Where Iran Is Heading
“We see that the government of Iran, the supreme leader, the president, the Parliament, is being supplanted and that Iran is moving toward a military dictatorship.”—Secretary of State Hillary Rodham Clinton, New York Times, Feb. 16.
Defending the Sale
“We want to build a relationship of confidence and a new relationship with Russia. We cannot on the one hand enlist Russia in building that security and at the same time consider that Russia has not profoundly changed since 1991.”—French Defense Minister Herve Morin on proposed sale of one (or possibly four) ultramodern Mistral-class amphibious assault ships to Russia, Agence France-Presse, Feb. 8.
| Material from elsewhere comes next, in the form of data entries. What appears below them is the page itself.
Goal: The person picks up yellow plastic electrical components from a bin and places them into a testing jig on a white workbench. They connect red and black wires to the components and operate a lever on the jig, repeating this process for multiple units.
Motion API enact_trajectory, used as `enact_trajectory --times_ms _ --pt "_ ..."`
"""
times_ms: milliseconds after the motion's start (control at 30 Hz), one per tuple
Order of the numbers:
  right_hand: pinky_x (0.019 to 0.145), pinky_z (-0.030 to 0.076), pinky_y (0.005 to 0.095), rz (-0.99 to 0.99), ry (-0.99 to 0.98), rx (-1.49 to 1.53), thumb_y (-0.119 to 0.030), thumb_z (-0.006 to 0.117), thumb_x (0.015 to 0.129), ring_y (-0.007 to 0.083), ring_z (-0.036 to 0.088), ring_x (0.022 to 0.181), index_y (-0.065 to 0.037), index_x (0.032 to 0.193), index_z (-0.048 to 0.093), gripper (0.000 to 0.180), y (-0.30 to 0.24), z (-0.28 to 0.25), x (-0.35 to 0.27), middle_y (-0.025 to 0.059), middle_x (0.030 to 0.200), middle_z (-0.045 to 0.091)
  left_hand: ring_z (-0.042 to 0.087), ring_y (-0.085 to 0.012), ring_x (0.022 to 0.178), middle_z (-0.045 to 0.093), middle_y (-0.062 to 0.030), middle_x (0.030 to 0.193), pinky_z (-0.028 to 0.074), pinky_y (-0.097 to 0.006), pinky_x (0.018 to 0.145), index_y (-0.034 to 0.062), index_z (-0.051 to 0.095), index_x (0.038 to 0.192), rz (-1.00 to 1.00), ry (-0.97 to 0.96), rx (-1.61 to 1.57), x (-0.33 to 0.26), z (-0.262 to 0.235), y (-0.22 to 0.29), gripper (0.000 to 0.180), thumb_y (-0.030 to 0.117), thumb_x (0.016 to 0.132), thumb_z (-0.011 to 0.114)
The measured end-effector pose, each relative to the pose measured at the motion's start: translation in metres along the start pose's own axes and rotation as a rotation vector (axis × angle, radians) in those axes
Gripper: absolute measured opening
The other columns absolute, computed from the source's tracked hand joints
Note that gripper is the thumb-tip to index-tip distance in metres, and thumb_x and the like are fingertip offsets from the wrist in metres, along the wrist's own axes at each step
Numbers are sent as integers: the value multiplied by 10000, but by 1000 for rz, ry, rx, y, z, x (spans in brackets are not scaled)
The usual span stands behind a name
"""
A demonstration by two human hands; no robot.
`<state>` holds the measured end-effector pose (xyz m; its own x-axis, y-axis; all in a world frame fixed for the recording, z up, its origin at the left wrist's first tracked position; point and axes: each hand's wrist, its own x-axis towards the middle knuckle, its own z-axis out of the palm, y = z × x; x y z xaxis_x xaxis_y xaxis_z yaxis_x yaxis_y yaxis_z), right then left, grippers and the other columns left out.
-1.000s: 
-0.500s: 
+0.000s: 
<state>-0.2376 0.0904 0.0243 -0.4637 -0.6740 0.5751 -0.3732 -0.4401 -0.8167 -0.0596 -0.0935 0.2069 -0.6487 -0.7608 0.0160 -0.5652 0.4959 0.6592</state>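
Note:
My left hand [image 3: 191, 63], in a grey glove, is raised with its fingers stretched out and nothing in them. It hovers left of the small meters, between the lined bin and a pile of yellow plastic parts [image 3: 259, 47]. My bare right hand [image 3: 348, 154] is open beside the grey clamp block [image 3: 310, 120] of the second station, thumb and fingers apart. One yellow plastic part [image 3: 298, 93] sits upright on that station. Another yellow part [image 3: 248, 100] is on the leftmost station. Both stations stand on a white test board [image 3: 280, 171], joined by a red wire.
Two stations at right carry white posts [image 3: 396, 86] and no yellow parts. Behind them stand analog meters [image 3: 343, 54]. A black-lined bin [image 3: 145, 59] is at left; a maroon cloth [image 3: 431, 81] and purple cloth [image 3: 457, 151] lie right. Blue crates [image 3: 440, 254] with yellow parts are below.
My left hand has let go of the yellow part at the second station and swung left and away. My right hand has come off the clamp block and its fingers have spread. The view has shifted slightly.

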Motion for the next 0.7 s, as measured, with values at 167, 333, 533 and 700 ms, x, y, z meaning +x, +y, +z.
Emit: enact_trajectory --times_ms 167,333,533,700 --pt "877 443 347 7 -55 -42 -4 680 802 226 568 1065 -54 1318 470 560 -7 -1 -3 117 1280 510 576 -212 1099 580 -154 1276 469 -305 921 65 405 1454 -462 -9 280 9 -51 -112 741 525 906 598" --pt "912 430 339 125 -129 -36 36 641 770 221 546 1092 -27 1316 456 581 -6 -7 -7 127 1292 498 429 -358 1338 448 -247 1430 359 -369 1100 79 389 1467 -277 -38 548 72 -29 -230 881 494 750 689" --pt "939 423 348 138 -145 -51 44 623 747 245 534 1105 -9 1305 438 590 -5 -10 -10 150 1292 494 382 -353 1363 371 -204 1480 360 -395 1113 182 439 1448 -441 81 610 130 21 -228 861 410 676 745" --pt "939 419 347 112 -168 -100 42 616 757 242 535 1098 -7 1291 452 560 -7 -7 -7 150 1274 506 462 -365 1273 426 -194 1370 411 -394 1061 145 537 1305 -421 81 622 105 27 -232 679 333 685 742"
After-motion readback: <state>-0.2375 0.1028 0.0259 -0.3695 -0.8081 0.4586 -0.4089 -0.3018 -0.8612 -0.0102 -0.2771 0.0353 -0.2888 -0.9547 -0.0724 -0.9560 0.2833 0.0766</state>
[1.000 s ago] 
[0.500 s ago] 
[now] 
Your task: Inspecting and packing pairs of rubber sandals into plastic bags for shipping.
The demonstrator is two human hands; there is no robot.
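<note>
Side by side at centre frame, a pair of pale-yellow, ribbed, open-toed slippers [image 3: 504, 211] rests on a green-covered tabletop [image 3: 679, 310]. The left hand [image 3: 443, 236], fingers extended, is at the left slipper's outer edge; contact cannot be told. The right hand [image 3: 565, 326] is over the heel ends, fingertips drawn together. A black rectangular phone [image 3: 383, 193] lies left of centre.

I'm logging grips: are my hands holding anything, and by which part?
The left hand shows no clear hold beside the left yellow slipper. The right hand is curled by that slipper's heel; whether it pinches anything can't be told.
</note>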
Airpower and the Alternative
“Most unfortunately, having so often greatly overestimated airpower in the past, the United States is now disregarding its strategic potential, using it only tactically to hunt down individuals with remotely operated drones and to support ground operations, mostly with helicopters, which are the only aircraft the Taliban can shoot down. Commanding General Stanley McChrystal, understandably concerned about the political blowback from errant bombings widely condemned both inside and outside Afghanistan, has put out the word that airpower should be used solely as a last resort. He intends to defeat the Taliban by protecting Afghan civilians, providing, essential services, stimulating economic development, and ensuring good government, as the now-sacrosanct Field Manual 3-24 prescribes. Given the characteristics of Afghanistan and its rulers, this worthy endeavor might require a century or two.”—Edward Luttwak, Foreign Policy, March/April.
“On the drive out here, you get yourself ready to enter the compartment of your life that is flying combat. And on the drive home, you get ready for that part of your life that’s going to be the soccer game.”—Retired Air Force Col. Chris Chambliss on flying drones over Iraq and Afghanistan by remote control from Creech AFB, Nev., Los Angeles Times, Feb. 21.